Task instructions: Filter the listing down to the lines containing the word "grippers".

Given material:
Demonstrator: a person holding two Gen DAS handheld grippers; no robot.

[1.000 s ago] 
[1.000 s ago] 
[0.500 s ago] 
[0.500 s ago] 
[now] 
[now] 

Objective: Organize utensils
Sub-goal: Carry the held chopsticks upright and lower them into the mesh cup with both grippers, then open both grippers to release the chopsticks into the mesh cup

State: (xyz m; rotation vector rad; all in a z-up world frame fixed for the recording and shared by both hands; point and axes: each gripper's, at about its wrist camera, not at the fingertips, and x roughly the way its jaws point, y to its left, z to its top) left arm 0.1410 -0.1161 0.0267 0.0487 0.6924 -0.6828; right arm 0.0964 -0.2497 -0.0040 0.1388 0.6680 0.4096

Solution to the problem:
Demonstrator: a person holding two Gen DAS handheld grippers; no robot.
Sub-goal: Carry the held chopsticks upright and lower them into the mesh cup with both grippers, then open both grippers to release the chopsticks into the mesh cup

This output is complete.